▸ Problem to work on
Word for word, write out the entries that follow, omitting all pictures.

Source records:
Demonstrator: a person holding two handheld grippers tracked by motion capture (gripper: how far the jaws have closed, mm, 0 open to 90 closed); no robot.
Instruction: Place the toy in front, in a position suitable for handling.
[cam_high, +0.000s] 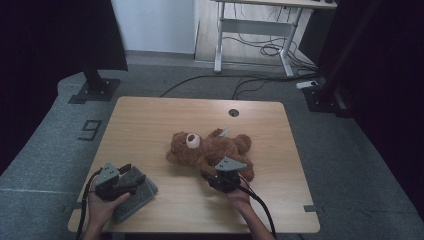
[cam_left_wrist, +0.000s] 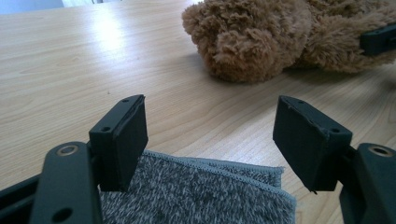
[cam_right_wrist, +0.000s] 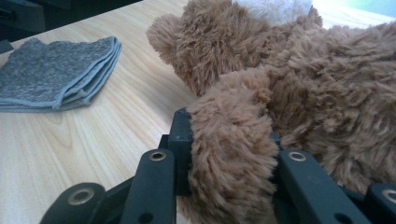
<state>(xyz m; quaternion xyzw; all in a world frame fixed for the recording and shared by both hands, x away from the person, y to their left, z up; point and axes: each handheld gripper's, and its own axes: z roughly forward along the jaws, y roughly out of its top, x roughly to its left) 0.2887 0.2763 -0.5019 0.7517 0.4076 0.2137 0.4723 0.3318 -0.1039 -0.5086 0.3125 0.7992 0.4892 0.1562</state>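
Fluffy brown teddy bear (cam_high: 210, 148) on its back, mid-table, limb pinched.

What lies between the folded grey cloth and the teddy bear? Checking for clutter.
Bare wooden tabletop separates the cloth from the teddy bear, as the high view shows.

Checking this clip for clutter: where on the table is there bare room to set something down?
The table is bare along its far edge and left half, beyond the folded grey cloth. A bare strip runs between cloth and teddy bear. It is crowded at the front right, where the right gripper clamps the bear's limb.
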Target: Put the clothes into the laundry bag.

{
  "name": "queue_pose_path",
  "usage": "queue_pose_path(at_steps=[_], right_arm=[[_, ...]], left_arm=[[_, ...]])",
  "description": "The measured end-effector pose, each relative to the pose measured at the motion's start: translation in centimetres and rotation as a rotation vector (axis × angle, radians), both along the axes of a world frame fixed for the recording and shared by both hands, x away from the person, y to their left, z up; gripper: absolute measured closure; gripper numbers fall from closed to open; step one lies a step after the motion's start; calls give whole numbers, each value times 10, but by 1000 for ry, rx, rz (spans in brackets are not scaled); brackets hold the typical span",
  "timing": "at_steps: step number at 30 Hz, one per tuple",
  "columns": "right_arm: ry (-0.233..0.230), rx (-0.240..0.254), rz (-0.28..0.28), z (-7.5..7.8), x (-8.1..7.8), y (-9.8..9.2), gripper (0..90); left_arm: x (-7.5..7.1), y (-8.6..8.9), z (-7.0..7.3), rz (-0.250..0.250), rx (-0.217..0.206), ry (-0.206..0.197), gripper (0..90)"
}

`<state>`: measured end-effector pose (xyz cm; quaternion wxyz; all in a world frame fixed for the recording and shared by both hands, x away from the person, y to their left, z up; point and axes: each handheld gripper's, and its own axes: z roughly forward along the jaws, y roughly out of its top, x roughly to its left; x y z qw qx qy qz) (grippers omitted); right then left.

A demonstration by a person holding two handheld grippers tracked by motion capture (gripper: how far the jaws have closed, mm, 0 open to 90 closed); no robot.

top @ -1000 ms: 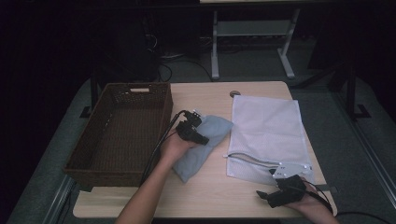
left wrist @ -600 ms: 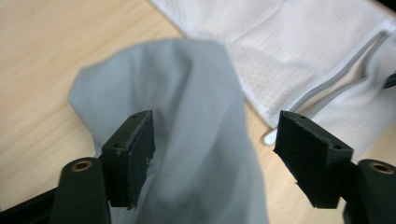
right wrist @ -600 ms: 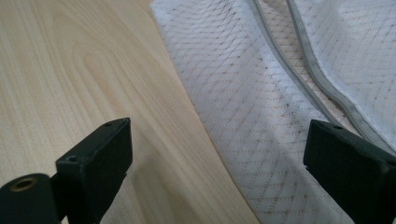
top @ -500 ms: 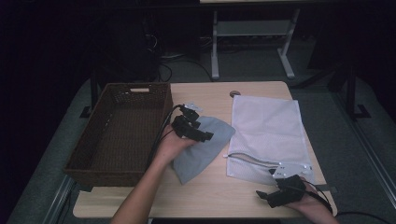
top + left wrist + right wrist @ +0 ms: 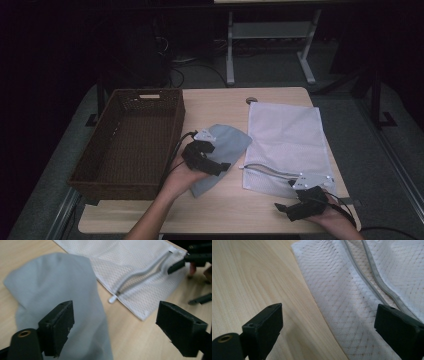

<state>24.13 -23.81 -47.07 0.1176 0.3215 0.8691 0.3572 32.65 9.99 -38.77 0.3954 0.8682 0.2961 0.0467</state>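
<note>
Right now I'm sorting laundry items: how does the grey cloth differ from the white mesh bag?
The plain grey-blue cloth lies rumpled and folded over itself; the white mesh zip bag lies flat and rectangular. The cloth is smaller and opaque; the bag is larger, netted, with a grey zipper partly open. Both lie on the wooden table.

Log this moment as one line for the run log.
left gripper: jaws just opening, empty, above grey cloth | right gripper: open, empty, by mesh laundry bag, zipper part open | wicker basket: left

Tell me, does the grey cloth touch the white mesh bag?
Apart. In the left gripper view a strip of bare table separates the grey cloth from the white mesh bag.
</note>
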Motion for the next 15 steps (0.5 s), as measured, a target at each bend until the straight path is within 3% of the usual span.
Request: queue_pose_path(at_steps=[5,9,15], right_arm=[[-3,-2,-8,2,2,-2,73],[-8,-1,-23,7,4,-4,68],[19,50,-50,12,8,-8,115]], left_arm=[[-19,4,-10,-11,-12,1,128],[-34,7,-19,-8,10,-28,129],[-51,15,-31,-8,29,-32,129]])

▸ Output of the task
Demonstrator: a person holding two handheld grippers tracked by motion capture (gripper: how far the jaws have closed, mm, 0 open to 90 closed); no robot.
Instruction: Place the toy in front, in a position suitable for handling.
[cam_high, +0.000s] 
[cam_left_wrist, +0.000s] 
[cam_right_wrist, +0.000s] 
<state>(xyz m; quaternion xyzw; all in a world frame fixed for the recording and shared by both hands, x away from the person, y to their left, z up; point and axes: each handheld gripper's, and its own axes: z roughly forward along the jaws, y roughly out of its top, x roughly to its left) 0.2887 0.2763 -0.5019 0.7517 0.4076 0.2137 0.4723 0.3318 -0.1039 -0.5086 0.3125 0.7992 0.4892 0.1562</state>
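Fluffy brown teddy bear (cam_high: 210, 148) on its back, mid-table, limb pinched.

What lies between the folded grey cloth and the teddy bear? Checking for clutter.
Bare wooden tabletop separates the cloth from the teddy bear, as the high view shows.

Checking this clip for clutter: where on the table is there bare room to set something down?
The table is bare along its far edge and left half, beyond the folded grey cloth. A bare strip runs between cloth and teddy bear. It is crowded at the front right, where the right gripper clamps the bear's limb.
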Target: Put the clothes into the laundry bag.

{
  "name": "queue_pose_path",
  "usage": "queue_pose_path(at_steps=[_], right_arm=[[_, ...]], left_arm=[[_, ...]])",
  "description": "The measured end-effector pose, each relative to the pose measured at the motion's start: translation in centimetres and rotation as a rotation vector (axis × angle, radians), both along the axes of a world frame fixed for the recording and shared by both hands, x away from the person, y to their left, z up; gripper: absolute measured closure; gripper numbers fall from closed to open; step one lies a step after the motion's start; calls give whole numbers, each value times 10, but by 1000 for ry, rx, rz (spans in brackets are not scaled); brackets hold the typical span",
  "timing": "at_steps: step number at 30 Hz, one per tuple",
  "columns": "right_arm: ry (-0.233..0.230), rx (-0.240..0.254), rz (-0.28..0.28), z (-7.5..7.8), x (-8.1..7.8), y (-9.8..9.2), gripper (0..90); left_arm: x (-7.5..7.1), y (-8.6..8.9), z (-7.0..7.3), rz (-0.250..0.250), rx (-0.217..0.206), ry (-0.206..0.197), gripper (0..90)"
}

`<state>`: measured end-effector pose (xyz cm; quaternion wxyz; all in a world frame fixed for the recording and shared by both hands, x away from the person, y to their left, z up; point and axes: each handheld gripper's, and its own axes: z roughly forward along the jaws, y roughly out of its top, x roughly to its left; x y z qw qx qy qz) (grippers omitted); right then left.

A demonstration by a person holding two handheld grippers tracked by motion capture (gripper: how far the jaws have closed, mm, 0 open to 90 closed); no robot.

top @ -1000 ms: 
left wrist @ -600 ms: 
right wrist @ -600 ms: 
top @ -500 ms: 
top + left wrist + right wrist @ +0 ms: 

<state>24.13 -23.81 -47.07 0.1176 0.3215 0.8691 0.3572 32.65 9.99 -38.77 0.3954 0.8682 0.2961 0.0467</state>
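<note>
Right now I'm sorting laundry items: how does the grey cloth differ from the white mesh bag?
The plain grey-blue cloth lies rumpled and folded over itself; the white mesh zip bag lies flat and rectangular. The cloth is smaller and opaque; the bag is larger, netted, with a grey zipper partly open. Both lie on the wooden table.

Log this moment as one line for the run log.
left gripper: jaws just opening, empty, above grey cloth | right gripper: open, empty, by mesh laundry bag, zipper part open | wicker basket: left

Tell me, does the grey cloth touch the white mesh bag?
Apart. In the left gripper view a strip of bare table separates the grey cloth from the white mesh bag.
</note>
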Motion for the next 15 steps (0.5 s), as measured, a target at each bend until the straight path is within 3% of the usual span.
Request: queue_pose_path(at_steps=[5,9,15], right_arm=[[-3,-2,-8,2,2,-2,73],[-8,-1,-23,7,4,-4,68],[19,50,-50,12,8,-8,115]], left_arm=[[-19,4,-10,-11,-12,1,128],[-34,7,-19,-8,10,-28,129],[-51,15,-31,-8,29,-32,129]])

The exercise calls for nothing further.